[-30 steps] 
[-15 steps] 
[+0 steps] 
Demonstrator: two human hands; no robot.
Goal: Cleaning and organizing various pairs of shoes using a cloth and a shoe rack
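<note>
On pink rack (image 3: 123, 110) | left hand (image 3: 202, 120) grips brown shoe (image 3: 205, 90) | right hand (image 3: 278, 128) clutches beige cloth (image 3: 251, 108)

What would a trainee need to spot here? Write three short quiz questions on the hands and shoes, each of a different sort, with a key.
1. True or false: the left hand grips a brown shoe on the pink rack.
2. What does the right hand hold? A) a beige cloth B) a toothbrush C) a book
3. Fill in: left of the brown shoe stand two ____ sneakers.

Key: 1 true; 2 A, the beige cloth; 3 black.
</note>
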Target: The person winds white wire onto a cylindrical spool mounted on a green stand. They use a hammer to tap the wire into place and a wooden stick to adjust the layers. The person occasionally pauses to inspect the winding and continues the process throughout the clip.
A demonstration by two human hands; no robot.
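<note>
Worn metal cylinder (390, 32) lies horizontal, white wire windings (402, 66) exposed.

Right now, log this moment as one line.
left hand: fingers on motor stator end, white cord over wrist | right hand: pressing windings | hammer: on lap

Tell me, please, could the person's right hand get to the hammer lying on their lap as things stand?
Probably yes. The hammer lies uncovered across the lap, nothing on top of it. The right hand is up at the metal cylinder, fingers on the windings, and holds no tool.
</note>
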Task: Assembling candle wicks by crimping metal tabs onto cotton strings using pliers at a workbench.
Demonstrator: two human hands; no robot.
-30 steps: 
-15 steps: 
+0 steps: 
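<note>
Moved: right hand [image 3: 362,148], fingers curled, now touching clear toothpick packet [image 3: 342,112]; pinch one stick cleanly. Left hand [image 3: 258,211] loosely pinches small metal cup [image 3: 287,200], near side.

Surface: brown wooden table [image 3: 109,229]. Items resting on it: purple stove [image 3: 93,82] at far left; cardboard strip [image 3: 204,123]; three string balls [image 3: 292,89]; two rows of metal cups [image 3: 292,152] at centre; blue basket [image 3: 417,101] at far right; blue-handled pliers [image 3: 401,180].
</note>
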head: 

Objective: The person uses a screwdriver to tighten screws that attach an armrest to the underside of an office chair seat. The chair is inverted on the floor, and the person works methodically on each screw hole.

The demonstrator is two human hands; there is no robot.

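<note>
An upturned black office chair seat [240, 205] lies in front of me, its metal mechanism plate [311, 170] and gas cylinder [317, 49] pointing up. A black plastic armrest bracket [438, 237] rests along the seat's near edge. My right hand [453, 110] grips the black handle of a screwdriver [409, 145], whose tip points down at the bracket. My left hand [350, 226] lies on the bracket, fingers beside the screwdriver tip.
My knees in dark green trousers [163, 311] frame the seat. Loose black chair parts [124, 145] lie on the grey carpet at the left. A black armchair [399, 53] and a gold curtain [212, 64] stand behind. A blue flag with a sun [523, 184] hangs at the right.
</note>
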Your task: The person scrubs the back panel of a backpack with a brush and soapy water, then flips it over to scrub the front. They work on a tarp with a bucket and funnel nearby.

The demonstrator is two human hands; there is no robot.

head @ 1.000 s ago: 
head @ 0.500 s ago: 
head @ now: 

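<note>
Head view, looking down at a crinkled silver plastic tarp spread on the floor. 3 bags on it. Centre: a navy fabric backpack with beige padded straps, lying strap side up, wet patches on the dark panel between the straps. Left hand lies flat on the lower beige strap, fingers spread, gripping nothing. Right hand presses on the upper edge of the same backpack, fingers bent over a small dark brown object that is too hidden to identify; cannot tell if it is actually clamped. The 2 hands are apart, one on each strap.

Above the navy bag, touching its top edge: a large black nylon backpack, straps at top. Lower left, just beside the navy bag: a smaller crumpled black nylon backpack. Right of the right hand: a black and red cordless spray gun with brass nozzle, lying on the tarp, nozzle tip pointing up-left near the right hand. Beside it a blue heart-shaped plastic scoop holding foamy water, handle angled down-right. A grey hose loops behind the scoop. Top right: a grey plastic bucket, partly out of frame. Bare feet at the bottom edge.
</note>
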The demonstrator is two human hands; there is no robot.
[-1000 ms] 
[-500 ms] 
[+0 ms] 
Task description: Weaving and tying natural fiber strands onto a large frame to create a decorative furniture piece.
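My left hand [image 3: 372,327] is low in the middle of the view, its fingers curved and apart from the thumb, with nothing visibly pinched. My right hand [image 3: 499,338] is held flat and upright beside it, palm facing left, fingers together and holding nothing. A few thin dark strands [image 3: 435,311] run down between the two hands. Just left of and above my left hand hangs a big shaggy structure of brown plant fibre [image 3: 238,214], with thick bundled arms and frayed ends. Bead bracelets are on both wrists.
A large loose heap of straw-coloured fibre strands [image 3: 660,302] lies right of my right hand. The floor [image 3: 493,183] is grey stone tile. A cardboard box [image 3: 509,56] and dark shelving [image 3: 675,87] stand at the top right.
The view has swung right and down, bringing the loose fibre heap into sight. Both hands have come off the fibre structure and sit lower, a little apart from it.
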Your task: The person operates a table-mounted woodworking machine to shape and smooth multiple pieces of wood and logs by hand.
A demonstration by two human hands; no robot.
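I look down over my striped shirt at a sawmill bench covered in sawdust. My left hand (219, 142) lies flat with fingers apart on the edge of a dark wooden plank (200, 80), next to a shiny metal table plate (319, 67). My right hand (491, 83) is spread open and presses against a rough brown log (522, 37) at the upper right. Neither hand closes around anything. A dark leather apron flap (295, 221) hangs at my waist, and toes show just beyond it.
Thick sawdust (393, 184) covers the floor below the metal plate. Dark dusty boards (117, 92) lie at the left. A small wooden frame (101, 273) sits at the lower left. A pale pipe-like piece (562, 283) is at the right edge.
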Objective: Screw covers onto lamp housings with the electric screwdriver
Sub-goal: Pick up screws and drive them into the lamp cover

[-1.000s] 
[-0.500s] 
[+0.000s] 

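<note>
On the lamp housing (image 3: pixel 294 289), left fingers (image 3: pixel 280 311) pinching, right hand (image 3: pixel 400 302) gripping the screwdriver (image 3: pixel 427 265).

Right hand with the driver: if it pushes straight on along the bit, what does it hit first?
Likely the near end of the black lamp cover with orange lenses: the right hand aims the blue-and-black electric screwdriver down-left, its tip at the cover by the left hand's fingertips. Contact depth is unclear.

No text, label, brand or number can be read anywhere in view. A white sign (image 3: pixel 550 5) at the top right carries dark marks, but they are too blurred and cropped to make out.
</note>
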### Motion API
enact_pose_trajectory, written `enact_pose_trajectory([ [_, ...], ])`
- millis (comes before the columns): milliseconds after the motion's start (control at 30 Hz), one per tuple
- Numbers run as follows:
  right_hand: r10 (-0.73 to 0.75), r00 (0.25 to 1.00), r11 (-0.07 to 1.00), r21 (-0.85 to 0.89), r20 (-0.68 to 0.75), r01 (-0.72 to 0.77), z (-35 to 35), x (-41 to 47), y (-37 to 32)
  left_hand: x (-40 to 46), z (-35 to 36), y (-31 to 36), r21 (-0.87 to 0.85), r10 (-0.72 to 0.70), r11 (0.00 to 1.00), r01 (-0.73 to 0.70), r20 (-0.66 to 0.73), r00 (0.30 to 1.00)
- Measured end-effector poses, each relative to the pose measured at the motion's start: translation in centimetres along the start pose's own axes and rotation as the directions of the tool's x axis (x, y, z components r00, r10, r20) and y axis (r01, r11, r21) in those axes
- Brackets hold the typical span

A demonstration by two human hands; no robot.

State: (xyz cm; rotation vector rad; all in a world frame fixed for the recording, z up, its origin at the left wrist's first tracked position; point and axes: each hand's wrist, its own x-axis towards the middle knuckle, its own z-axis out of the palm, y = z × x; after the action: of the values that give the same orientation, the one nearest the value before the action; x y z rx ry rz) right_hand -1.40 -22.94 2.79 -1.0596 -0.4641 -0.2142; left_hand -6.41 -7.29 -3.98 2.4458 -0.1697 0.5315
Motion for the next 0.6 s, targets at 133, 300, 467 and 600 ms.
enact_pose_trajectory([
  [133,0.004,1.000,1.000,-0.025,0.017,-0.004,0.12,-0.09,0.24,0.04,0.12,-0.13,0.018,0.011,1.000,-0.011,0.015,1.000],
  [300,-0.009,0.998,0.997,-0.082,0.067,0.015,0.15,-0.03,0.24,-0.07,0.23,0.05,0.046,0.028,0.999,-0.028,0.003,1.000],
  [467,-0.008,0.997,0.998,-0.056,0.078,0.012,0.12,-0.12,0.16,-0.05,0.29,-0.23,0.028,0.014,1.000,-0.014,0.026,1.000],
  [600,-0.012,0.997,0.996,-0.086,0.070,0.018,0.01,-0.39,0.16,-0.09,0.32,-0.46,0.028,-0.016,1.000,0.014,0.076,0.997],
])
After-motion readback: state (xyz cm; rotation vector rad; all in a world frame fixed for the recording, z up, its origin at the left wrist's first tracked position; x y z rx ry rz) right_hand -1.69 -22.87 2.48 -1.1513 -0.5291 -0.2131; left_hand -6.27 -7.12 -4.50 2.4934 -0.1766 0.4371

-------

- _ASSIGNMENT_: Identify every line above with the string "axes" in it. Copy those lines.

- _TASK SOLUTION_:
- Measured end-effector poses, each relative to the pose measured at the motion's start: translation in centimetres along the start pose's own axes and rotation as the directions of the tool's x axis (x, y, z components r00, r10, r20) and y axis (r01, r11, r21) in those axes
State: (xyz cm; rotation vector rad; all in a world frame fixed for the recording, z up, its origin at the left wrist's first tracked position; point and axes: each hand's wrist, its own x-axis towards the middle knuckle, its own z-axis out of the palm, y = z × x; after the action: of the values that give the same orientation, the one nearest the value before the action; x y z rx ry rz) right_hand -1.40 -22.94 2.79 -1.0596 -0.4641 -0.2142; left_hand -6.41 -7.29 -3.98 2.4458 -0.1697 0.5315

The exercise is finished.